Our earlier work developed a novel small molecule probe: 1,3, 6-triacetyl-4-deoxy-azido-acetamido-Sugar (4deo-Ac3GlcNAz) (A4-deoxy-Analogue of N-acetyl-D-glucosamine inhibition partial phase expression and growth factor binding in vitro; interacting with UDP-GlcNAc Metabolism and heparin surface expression use a Sugar Analogue recovery), which can selectively capture O-GlcNAc glycosylation modified proteins in eukaryotic cells. The deletion of the hydroxyl at the 4-position prevents GlcNAc from extending through beta-1, 4 glycosidic bonds in other sugar chain structures (such as N-/O-glycan), so that O-GlcNAc glycosylation modification of cytoplasmic and nuclear proteins can be efficiently and selectively carried out.

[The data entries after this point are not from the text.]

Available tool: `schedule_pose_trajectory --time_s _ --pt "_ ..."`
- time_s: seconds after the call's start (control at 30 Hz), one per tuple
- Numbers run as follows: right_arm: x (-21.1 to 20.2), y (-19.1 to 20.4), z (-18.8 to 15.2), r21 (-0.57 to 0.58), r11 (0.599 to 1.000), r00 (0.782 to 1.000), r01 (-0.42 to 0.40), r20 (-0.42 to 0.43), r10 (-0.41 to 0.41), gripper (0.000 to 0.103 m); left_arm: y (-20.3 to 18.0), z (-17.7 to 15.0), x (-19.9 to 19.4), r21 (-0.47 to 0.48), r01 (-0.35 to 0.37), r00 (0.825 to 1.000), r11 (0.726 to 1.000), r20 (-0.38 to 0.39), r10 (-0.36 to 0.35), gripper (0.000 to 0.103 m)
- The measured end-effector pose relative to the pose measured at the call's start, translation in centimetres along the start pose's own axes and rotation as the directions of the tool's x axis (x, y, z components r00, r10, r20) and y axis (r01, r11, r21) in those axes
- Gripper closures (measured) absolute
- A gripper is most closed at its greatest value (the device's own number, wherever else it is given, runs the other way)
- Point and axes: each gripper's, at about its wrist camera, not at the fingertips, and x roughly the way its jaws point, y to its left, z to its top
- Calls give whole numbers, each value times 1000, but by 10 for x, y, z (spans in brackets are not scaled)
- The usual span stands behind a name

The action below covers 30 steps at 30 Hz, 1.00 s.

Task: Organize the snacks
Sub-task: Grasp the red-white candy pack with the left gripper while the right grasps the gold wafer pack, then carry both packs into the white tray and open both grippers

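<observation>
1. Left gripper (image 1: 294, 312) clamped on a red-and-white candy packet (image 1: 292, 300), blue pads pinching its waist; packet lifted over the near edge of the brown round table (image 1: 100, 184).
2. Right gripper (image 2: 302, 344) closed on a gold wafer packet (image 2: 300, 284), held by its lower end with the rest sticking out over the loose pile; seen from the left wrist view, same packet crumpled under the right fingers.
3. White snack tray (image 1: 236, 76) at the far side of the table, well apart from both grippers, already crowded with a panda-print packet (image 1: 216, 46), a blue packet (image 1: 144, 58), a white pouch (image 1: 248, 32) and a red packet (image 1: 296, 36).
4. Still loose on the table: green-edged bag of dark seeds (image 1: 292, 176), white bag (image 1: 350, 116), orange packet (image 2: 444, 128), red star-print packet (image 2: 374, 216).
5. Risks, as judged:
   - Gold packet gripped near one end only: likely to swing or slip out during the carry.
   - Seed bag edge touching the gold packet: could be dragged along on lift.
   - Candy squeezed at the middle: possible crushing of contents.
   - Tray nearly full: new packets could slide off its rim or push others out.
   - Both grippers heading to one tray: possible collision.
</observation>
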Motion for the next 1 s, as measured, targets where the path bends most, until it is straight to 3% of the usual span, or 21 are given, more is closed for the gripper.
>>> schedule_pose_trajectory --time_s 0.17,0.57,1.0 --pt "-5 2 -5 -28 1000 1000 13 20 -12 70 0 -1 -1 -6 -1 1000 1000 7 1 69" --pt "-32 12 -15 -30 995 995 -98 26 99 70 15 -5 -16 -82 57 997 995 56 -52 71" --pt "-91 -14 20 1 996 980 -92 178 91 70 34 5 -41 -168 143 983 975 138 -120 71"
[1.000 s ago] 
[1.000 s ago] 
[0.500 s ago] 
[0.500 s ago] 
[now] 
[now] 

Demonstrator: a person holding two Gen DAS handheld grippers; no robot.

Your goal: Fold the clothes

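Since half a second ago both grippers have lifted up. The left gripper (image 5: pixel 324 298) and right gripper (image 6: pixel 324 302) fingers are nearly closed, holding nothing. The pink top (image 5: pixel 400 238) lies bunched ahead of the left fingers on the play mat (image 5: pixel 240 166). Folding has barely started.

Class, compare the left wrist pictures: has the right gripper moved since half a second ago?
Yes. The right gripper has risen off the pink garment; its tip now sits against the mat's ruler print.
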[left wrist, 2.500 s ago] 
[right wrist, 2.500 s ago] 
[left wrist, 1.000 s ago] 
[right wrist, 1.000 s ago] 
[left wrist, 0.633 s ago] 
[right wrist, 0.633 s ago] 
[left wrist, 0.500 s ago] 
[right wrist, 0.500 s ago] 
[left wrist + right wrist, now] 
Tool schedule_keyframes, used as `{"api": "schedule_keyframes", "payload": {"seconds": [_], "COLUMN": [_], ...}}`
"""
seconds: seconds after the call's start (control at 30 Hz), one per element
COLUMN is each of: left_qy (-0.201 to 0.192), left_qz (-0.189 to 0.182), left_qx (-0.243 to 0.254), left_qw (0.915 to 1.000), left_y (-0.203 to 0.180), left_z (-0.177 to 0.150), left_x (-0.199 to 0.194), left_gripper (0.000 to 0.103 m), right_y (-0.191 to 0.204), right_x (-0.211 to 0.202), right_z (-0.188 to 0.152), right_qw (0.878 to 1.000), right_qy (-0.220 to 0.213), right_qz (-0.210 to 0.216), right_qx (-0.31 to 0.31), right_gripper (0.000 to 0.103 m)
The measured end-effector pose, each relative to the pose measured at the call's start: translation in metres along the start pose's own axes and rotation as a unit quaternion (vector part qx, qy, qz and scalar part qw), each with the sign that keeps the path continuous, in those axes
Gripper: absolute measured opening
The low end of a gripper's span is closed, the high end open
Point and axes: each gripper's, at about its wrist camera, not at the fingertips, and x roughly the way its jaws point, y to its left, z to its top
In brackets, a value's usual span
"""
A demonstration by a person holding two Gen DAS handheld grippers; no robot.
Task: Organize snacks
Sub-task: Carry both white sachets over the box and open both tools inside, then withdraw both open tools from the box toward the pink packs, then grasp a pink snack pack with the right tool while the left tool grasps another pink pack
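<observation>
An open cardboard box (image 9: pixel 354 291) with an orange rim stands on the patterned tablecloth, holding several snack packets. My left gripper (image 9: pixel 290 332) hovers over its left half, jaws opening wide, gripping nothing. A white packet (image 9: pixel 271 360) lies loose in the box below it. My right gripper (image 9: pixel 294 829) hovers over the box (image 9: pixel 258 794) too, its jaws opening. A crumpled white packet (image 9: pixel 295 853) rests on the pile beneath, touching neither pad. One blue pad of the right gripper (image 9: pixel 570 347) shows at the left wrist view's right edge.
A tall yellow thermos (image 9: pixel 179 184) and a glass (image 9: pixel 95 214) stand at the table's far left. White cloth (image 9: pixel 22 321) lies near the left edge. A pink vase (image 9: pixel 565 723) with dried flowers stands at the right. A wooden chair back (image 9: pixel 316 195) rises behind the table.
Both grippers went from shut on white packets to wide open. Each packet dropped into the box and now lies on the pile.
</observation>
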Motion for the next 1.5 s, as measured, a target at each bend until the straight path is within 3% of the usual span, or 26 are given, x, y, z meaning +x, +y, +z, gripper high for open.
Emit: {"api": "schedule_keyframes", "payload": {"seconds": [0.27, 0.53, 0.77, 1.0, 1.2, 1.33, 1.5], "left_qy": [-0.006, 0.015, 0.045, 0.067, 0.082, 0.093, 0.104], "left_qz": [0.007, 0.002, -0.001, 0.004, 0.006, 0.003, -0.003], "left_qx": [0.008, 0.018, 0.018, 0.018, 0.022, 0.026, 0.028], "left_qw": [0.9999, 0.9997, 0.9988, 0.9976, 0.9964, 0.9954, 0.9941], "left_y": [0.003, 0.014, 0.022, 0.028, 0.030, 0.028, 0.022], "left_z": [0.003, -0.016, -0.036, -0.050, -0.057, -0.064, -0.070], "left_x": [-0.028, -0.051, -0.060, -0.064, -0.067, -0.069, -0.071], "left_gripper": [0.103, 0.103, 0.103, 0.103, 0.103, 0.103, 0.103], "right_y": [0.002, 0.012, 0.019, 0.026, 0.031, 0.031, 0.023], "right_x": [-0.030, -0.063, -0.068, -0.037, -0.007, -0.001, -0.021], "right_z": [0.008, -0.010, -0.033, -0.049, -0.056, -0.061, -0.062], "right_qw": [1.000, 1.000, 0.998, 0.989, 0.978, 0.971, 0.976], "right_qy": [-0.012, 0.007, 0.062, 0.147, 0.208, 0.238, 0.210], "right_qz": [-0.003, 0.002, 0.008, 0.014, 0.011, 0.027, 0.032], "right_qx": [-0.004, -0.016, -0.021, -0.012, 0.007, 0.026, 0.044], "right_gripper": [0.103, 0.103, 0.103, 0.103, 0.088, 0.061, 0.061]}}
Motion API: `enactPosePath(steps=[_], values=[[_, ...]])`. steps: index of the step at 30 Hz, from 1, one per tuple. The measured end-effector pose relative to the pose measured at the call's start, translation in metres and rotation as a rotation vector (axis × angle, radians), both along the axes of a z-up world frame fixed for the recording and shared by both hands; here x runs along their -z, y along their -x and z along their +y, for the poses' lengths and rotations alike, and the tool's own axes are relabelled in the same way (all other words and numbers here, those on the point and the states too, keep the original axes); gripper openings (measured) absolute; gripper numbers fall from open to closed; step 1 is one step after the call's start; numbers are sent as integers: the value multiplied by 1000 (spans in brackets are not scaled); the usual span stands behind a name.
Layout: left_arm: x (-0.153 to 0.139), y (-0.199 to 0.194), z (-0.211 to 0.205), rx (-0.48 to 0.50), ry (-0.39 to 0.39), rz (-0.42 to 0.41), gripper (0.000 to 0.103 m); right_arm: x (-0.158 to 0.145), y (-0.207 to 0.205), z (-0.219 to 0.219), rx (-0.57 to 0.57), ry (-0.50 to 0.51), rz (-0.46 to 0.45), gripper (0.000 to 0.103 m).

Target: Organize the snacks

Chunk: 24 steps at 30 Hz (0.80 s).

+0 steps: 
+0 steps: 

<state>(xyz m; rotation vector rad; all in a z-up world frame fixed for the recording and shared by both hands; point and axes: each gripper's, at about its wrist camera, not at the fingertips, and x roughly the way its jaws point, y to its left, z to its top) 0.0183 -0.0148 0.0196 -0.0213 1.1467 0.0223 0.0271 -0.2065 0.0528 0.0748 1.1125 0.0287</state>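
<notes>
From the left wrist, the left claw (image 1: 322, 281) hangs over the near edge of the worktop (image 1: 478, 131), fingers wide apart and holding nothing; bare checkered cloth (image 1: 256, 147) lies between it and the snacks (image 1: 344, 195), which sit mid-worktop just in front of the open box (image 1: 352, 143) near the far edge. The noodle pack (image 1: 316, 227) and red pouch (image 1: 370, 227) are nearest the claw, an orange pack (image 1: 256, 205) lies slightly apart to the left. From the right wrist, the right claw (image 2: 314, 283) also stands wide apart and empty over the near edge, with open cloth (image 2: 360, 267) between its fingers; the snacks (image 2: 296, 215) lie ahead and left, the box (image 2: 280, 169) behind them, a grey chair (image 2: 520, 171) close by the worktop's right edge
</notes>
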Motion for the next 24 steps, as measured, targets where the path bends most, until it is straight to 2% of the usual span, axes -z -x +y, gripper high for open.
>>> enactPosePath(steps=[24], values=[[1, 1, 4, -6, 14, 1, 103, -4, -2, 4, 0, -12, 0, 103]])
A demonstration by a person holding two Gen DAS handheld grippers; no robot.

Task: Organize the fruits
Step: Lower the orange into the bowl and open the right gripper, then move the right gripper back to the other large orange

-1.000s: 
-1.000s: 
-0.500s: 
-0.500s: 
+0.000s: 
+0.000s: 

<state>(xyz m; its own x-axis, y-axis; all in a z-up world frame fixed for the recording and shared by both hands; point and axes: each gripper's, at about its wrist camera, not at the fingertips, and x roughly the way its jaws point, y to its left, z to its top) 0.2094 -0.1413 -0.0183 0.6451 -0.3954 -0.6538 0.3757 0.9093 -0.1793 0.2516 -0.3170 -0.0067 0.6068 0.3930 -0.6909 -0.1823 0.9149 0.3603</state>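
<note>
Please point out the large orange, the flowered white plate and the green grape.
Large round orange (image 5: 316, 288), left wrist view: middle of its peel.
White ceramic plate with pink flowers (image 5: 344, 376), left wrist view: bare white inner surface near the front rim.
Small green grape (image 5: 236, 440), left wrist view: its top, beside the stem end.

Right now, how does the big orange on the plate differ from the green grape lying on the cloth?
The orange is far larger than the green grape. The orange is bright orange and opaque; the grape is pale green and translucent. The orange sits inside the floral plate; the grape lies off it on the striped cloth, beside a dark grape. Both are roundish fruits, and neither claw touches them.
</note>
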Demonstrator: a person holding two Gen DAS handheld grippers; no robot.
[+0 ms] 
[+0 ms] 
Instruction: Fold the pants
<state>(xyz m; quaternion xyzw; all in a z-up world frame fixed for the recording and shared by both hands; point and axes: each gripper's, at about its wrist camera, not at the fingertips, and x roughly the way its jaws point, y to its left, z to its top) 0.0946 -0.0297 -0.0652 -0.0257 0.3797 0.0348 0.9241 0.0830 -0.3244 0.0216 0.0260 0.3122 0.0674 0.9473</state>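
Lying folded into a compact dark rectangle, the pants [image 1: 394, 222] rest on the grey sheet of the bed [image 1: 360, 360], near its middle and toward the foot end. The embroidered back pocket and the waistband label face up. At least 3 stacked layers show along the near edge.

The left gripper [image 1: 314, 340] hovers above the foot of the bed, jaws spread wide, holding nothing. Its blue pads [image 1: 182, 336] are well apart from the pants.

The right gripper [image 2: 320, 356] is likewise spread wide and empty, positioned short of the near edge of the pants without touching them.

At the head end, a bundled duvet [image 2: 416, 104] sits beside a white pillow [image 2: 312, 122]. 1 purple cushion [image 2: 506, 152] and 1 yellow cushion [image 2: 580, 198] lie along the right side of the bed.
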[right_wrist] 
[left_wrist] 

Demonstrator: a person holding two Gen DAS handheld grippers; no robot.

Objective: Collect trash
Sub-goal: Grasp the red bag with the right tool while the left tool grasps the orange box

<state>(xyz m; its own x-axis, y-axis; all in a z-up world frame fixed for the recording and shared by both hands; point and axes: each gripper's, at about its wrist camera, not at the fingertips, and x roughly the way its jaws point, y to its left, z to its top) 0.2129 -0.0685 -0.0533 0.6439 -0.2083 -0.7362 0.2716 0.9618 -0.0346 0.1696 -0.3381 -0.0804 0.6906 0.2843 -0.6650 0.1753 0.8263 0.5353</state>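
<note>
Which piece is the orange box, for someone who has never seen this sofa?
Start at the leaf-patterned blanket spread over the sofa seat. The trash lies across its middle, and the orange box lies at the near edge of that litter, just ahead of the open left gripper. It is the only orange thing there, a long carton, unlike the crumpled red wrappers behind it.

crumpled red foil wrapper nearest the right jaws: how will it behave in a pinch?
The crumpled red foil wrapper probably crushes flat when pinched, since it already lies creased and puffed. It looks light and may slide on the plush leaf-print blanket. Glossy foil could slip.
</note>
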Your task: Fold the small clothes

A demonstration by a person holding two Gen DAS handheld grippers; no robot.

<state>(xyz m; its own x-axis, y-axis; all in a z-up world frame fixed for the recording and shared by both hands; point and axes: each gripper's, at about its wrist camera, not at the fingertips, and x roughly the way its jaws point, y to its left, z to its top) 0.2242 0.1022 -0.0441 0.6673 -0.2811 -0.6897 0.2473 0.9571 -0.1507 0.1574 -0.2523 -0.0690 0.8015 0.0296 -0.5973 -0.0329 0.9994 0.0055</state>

The related research also finds that the special structure of 4deo-GlcNAc prevents the extension of the sugar chain structure, can effectively inhibit the synthesis of heparin sulfonate and chitin as the terminal of the sugar chain structure, and has potential development value in the aspects of anti-amyloid, antifungal and the like. UDP-4deo-GlcNAc as glycosyl donor precursor, the study results show that: GlcNAc derivatives such as 4deo-GlcNAc can be efficiently synthesized by protein kinase (NaHK) and pyrophosphatase (GlmU) derived from bacteria. In addition, other studies have reported that 100. mu.L of 4deo-Ac was used₃In the cell lysate of SKVO3 cultured by GlcNAc, a high content of UDP-4deo-GlcNAc could be detected by LC-MS analysis, and the UDP-GlcNAc/UDP-GalNAc level was significantly decreased, to some extent, UDP-4deo-GlcNAc itself or some intermediate could inhibit the production of UDP-GlcNAc or UDP-GalNAc.

Disclosure of Invention

Aiming at the problems in the prior art, the invention provides the application of 4-deoxy-N-acetylglucosamine as a gram-positive antibacterial additive.

Specifically, the 4-deoxy-N-acetylglucosamine is used as a gram-positive bacteria antibacterial additive for resisting staphylococcus aureus, staphylococcus albus, ampicillin-resistant staphylococcus aureus and the like.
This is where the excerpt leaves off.